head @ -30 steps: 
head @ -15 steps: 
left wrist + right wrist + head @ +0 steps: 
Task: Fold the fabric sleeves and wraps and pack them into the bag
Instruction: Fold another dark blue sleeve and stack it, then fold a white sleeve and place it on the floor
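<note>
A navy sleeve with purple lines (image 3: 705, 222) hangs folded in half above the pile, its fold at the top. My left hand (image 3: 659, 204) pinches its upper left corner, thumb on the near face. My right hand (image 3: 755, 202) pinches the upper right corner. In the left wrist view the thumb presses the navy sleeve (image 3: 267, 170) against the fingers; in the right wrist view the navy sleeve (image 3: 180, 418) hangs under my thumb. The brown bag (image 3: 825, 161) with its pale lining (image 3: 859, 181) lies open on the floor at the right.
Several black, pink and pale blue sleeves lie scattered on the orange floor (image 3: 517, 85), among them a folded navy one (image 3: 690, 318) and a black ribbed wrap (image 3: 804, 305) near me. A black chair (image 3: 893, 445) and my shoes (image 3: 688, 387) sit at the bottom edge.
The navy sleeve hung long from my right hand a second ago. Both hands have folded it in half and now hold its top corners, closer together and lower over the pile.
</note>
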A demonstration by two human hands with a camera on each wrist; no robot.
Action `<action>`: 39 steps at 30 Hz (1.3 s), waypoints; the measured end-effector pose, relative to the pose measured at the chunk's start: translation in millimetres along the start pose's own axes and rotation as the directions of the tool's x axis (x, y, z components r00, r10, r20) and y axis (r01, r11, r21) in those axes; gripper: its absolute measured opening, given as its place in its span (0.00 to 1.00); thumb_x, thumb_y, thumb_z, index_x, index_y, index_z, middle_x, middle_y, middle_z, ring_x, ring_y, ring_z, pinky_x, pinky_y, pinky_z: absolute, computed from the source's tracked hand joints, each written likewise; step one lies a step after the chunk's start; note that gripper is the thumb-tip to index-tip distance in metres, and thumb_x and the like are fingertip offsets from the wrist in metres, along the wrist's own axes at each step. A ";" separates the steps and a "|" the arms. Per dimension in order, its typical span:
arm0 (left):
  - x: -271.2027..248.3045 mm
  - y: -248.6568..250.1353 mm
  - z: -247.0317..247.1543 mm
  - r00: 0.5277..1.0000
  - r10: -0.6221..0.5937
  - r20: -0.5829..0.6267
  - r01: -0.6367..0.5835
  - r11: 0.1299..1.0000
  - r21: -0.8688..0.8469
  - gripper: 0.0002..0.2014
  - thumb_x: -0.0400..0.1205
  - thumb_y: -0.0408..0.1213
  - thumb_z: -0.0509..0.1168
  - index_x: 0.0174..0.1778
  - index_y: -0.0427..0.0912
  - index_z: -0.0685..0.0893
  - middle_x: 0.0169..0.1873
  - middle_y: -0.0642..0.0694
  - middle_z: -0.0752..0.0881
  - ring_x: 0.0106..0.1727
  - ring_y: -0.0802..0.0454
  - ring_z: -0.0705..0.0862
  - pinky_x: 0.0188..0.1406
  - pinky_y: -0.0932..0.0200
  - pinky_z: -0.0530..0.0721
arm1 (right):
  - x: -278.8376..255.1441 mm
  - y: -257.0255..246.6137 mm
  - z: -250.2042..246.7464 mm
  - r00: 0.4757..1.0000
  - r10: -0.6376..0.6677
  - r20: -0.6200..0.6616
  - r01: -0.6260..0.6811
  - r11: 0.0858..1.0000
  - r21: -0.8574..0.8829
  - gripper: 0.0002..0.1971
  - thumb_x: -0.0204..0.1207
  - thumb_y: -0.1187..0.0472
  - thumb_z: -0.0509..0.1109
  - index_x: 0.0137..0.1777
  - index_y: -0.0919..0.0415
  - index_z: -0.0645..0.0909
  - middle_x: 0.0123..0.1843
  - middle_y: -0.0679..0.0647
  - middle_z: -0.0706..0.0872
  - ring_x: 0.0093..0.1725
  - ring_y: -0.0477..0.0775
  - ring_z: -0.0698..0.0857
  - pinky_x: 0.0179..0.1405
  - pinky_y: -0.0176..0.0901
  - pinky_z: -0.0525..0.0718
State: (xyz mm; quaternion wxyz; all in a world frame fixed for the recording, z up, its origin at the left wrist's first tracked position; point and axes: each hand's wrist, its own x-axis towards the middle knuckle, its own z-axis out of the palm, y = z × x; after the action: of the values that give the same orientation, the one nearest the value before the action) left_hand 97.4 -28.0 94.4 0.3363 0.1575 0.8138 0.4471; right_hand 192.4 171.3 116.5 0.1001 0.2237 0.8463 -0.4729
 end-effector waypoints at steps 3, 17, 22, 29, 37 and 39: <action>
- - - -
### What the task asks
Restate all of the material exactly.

### Output for this task
head @ -30 steps: 
head @ -15 steps: 
left wrist + right wrist + head @ +0 steps: 
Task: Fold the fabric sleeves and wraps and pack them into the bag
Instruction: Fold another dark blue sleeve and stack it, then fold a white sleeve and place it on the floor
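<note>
A navy sleeve with purple lines (image 3: 705, 222) hangs folded in half above the pile, its fold at the top. My left hand (image 3: 659, 204) pinches its upper left corner, thumb on the near face. My right hand (image 3: 755, 202) pinches the upper right corner. In the left wrist view the thumb presses the navy sleeve (image 3: 267, 170) against the fingers; in the right wrist view the navy sleeve (image 3: 180, 418) hangs under my thumb. The brown bag (image 3: 825, 161) with its pale lining (image 3: 859, 181) lies open on the floor at the right.
Several black, pink and pale blue sleeves lie scattered on the orange floor (image 3: 517, 85), among them a folded navy one (image 3: 690, 318) and a black ribbed wrap (image 3: 804, 305) near me. A black chair (image 3: 893, 445) and my shoes (image 3: 688, 387) sit at the bottom edge.
The navy sleeve hung long from my right hand a second ago. Both hands have folded it in half and now hold its top corners, closer together and lower over the pile.
</note>
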A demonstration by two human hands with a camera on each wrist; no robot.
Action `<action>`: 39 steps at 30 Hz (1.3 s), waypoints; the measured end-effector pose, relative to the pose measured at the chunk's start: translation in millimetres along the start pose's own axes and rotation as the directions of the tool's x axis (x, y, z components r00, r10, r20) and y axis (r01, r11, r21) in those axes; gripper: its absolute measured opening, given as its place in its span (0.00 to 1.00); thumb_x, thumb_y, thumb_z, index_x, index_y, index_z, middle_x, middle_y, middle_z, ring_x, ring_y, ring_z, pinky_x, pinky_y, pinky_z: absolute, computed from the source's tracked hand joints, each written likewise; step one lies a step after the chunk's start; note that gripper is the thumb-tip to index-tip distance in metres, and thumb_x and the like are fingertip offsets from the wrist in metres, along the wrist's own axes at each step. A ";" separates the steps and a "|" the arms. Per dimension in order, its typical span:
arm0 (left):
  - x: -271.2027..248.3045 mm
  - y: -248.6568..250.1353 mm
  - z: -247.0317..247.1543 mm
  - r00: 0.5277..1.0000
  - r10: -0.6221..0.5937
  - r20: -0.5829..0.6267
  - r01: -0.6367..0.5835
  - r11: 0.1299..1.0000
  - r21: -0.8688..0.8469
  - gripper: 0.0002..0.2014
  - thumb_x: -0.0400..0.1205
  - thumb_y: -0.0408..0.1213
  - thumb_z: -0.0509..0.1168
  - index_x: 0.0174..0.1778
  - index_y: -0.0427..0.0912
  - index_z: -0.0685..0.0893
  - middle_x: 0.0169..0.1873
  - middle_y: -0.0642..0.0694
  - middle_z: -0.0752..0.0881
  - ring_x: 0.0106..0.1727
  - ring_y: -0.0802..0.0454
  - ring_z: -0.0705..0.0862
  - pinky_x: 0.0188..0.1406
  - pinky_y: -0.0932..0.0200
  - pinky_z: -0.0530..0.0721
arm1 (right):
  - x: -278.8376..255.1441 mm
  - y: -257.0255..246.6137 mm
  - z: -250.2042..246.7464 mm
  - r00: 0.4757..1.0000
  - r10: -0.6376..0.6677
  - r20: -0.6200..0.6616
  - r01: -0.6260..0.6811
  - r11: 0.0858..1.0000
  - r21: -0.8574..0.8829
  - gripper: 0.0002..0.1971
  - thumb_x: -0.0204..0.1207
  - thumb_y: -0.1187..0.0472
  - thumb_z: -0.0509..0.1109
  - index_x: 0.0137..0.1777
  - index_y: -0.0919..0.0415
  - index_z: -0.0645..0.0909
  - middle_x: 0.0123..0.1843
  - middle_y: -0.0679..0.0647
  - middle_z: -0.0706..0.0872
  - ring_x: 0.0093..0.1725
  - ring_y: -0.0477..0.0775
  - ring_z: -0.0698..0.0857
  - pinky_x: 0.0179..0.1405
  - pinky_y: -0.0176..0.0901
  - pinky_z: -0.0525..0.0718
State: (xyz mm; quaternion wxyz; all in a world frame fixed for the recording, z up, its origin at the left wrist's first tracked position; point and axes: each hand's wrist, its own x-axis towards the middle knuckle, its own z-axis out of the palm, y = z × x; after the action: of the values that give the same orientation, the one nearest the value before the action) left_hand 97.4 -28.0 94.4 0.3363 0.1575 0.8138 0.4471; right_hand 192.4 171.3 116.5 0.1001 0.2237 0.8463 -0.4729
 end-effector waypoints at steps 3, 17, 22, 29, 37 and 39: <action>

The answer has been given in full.